**TRY IT:** Line for line, return the data exactly, omitting all pictures.

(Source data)

--*--

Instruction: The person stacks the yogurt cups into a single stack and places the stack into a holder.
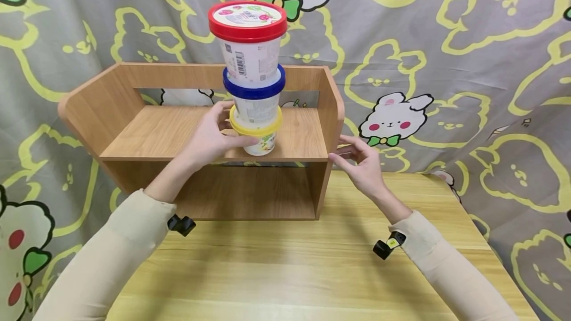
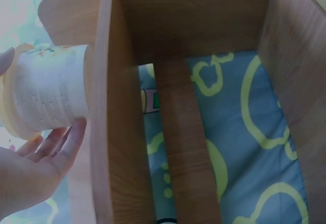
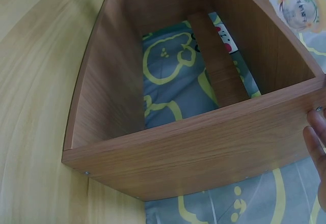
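Note:
Three white tubs stand stacked on the upper board of a wooden desk shelf [image 1: 151, 130]. On top is a red-lidded tub [image 1: 252, 58], below it a blue-lidded tub [image 1: 256, 108], and at the bottom a smaller yellow-lidded tub [image 1: 262, 145]. My left hand [image 1: 211, 135] grips the bottom tub, thumb across its front and fingers round its far left side. In the left wrist view that tub [image 2: 51, 89] lies between thumb and fingers. My right hand [image 1: 363, 167] touches the shelf's right side panel [image 1: 331, 108], thumb at the front edge, fingers against the outer face [image 3: 204, 155].
The shelf stands on a light wood table [image 1: 285, 261], its lower compartment [image 1: 250, 192] facing me. Behind hangs a grey curtain [image 1: 446, 128] with yellow outlines and white cartoon animals. The shelf's back rail [image 1: 178, 76] runs behind the tubs.

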`<state>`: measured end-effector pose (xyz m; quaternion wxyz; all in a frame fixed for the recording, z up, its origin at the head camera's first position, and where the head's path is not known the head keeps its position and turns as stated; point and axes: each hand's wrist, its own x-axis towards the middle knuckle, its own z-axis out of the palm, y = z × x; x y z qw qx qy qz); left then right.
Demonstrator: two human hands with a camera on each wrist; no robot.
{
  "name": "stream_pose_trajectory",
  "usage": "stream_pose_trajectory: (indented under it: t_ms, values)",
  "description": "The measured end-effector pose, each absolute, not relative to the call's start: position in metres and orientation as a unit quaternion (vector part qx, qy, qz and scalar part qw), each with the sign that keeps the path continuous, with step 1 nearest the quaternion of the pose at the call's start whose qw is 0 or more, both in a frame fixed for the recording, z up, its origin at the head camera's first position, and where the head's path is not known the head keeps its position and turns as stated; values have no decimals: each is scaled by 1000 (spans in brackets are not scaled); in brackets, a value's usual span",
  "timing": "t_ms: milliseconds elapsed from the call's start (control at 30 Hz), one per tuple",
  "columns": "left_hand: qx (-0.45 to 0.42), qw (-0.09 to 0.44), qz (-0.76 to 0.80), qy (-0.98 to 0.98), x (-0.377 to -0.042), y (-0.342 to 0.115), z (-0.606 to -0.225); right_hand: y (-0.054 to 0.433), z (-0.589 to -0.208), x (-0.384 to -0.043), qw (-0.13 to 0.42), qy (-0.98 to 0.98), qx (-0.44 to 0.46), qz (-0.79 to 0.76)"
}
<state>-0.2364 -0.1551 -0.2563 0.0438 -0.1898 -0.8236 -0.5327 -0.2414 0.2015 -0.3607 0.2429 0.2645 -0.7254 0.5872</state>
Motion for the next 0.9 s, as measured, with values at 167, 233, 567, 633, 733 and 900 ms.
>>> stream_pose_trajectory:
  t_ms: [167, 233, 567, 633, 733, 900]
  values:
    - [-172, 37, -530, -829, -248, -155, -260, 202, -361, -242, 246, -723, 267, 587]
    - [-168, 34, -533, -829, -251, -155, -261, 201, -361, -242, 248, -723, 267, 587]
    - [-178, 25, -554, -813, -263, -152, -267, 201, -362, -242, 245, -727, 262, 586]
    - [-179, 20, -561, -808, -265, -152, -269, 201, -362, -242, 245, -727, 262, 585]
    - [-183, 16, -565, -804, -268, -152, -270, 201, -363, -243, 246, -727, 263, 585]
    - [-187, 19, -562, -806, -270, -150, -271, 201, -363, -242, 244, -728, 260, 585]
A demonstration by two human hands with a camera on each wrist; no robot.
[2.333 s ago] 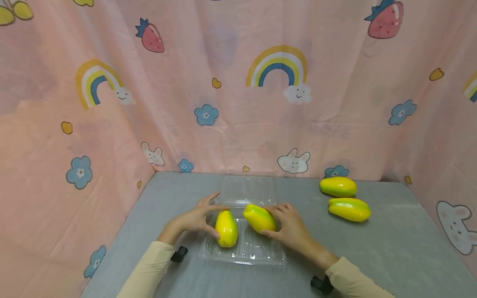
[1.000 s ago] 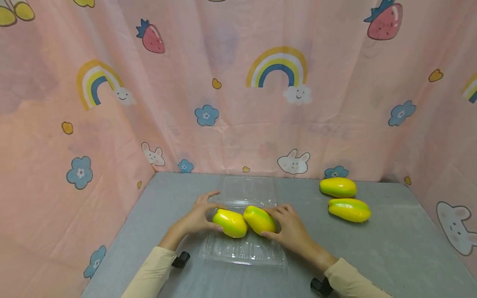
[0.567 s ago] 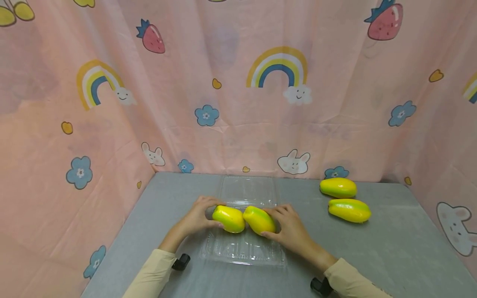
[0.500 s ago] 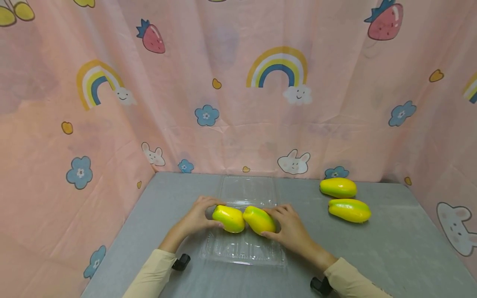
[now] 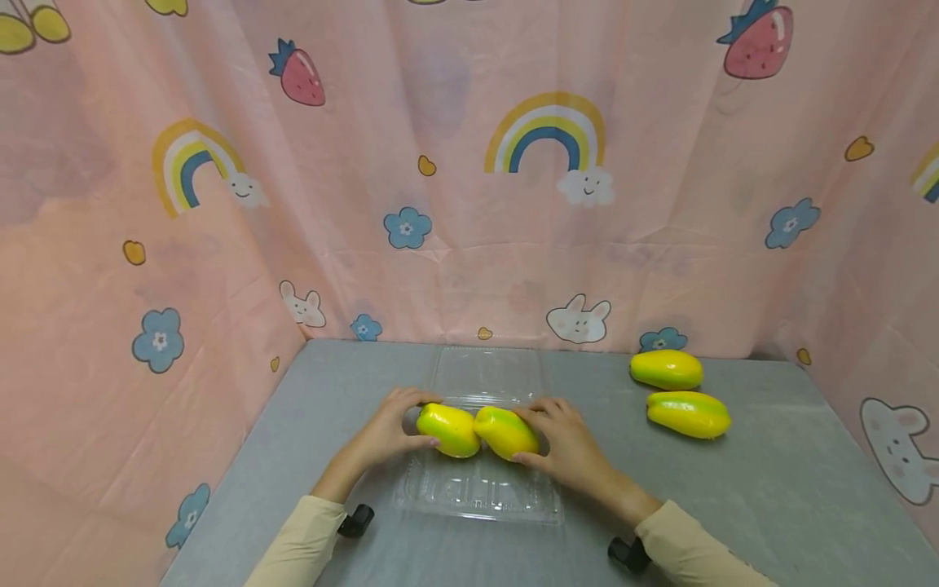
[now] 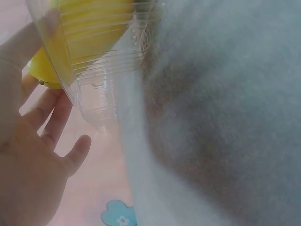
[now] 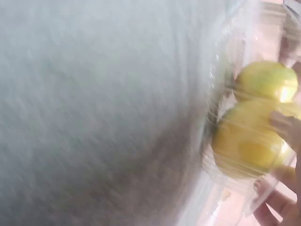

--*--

**YOUR SOLUTION:**
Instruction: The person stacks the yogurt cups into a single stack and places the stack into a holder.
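Note:
Three white tubs stand stacked on the upper board of a wooden desk shelf [image 1: 151, 130]. On top is a red-lidded tub [image 1: 252, 58], below it a blue-lidded tub [image 1: 256, 108], and at the bottom a smaller yellow-lidded tub [image 1: 262, 145]. My left hand [image 1: 211, 135] grips the bottom tub, thumb across its front and fingers round its far left side. In the left wrist view that tub [image 2: 51, 89] lies between thumb and fingers. My right hand [image 1: 363, 167] touches the shelf's right side panel [image 1: 331, 108], thumb at the front edge, fingers against the outer face [image 3: 204, 155].
The shelf stands on a light wood table [image 1: 285, 261], its lower compartment [image 1: 250, 192] facing me. Behind hangs a grey curtain [image 1: 446, 128] with yellow outlines and white cartoon animals. The shelf's back rail [image 1: 178, 76] runs behind the tubs.
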
`<state>`: measured end-effector pose (xyz m; quaternion wxyz; all in a frame fixed for the recording, z up, its origin at the head camera's first position, and where the head's path is not known the head keeps its position and turns as stated; point and axes: each hand's wrist, its own x-axis towards the middle knuckle, its own z-axis out of the palm, y = z × x; x y z qw qx qy qz); left then right.
Demonstrator: two human hands with a camera on each wrist; no robot.
{
  "name": "stream_pose_trajectory",
  "usage": "stream_pose_trajectory: (indented under it: t_ms, values)",
  "description": "The measured end-effector pose, each absolute, not relative to the call's start: position in metres and orientation as a unit quaternion (vector part qx, qy, qz and scalar part qw), each with the sign that keeps the path continuous, with step 1 nearest the quaternion of the pose at the call's start whose qw is 0 or more, both in a frame fixed for the recording, z up, its origin at the head camera's first position, and where the head's path is not known the head keeps its position and turns as stated; values have no decimals: each is scaled by 1000 (spans in brackets are not scaled); in brackets, a value's usual span",
  "timing": "t_ms: milliseconds elapsed from the call's start (control at 30 Hz), one per tuple",
  "columns": "left_hand: qx (-0.45 to 0.42), qw (-0.09 to 0.44), qz (-0.76 to 0.80), qy (-0.98 to 0.98), x (-0.377 to -0.042), y (-0.342 to 0.115), z (-0.606 to -0.225); right_hand: y (-0.054 to 0.433), z (-0.589 to -0.208), x (-0.384 to -0.043), qw (-0.13 to 0.42), qy (-0.98 to 0.98), qx (-0.44 to 0.46), qz (-0.79 to 0.76)"
}
<state>-0.2364 -0.1551 -0.2563 0.0438 -0.1898 -0.8236 -0.5327 -0.2414 0.2015 -0.3607 0.2429 0.2645 -0.7254 0.5872</state>
Motion for the next 0.9 s, as measured, with values at 167, 233, 567, 633, 733 and 900 ms.
>>> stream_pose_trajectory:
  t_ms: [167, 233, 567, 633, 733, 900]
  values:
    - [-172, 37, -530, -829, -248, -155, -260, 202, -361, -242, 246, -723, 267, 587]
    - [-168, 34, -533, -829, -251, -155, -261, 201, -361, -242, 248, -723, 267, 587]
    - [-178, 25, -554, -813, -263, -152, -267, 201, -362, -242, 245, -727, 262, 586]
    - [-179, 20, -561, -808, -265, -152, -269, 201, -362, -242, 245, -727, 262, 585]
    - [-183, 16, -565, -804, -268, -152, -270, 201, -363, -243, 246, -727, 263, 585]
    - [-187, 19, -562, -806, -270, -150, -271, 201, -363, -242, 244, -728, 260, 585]
A demonstration by two human hands with a camera on each wrist; no robot.
[2.333 s ago] 
[1.000 s ago] 
[0.567 s ago] 
[0.500 s ago] 
[now] 
[now] 
[now] 

Besides this answer, the exercise requires nothing else.